Esta sexta-feira, a deputada esclareceu ainda que esteve fora do país e 'desligada' das notícias. "Não estive em Portugal durante o fim de semana e nem sequer me apercebi do que se estava a suceder. Confesso que não estive a ver as notícias e apenas quando chego a Portugal é que me apercebo que há notícias. Não disse nada ao deputado José Silvano e só me apercebi verdadeiramente da dimensão quando, ontem, vejo o deputado a fazer aquela comunicação à imprensa e percebo que tenho de repor a verdade dos factos porque não posso compactuar com o linchamento público de uma pessoa por algo que ela não fez", justificou a deputada.
9. Tudo isto foi um ataque interno à direção de Rui Rio?
Emília Cerqueira acha que sim e fez questão de o dizer na conferência de imprensa, admitindo que viu esta questão como um "ataque direto à direção de Rui Rio porque parece que desde que está à frente do PSD tudo está errado e ele é culpado de todos os males deste mundo".
A opinião da deputada é corroborada por dois elementos da direção de Rui Rio: Salvador Malheiro, presidente da Comissão Política Distrital de Aveiro do PSD e membro da direção de Rui Rio apontou o dedo à comunicação social por notícias que atingem Rui Rio.
Esta manhã, na TSF, o social-democrata deu a entender que há uma perseguição de alguns órgãos de comunicação social a Rio . "Ou esses órgãos de comunicação social têm a certeza absoluta (...) de que tal prática não é replicada nos outros partidos, por outros líderes partidários - quer no presente, quer no passado -, ou então esta é mais uma prova cabal de que existem órgãos de comunicação que têm um objetivo muito claro: atingir e denegrir a atual direção de Rui Rio", criticou.
Também David Justino acredita que há "uma sequência periódica de casos que, no fundo, debilitam o próprio PSD". "O que nós estamos a presenciar - eu diria - desde que o doutor Rui Rio foi eleito é uma sucessão constante de casos que não deixam o PSD afirmar-se no que diz respeito à construção de uma alternativa", reforçou.
Quem está na origem da notícia, não se sabe. Sabe-se apenas que na notícia original do Expresso , foi publicado um print screen do plenário que demonstrava a ausência de José Silvano nos dias 18 e 24 de outubro e, alegadamente, apenas um deputado tinha acesso a essa imagem.
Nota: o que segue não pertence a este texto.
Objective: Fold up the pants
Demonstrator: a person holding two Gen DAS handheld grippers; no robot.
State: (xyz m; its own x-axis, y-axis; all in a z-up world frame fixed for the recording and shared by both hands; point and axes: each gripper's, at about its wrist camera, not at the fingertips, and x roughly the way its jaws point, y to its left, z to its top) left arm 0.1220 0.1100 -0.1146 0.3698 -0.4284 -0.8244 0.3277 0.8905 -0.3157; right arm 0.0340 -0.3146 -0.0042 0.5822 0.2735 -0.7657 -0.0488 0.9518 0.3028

10. O caso ficou definitivamente esclarecido?
Longe disso. A começar pela investigação do Ministério Público, que o próprio José Silvano saudou e reclamou, até à possível abertura de um processo. "Sou eu próprio que reclamo publicamente que a PGR abra efetivamente um processo de averiguações o sentido de rapidamente, dar início a uma real investigação se, em tal processo, todo este episódio não ficar devidamente esclarecido", reforçou o deputado na quinta-feira.
Politicamente, o caso pode ainda dar que falar, tendo em conta que, para todos os efeitos, Rui Rio continua debaixo de fogo por ver, mais uma vez, um secretário-geral envolvido numa polémica que, acima de tudo levanta questões éticas. Ora, o líder do PSD, candidatou-se à liderança do partido, prometendo precisamente um banho de ética.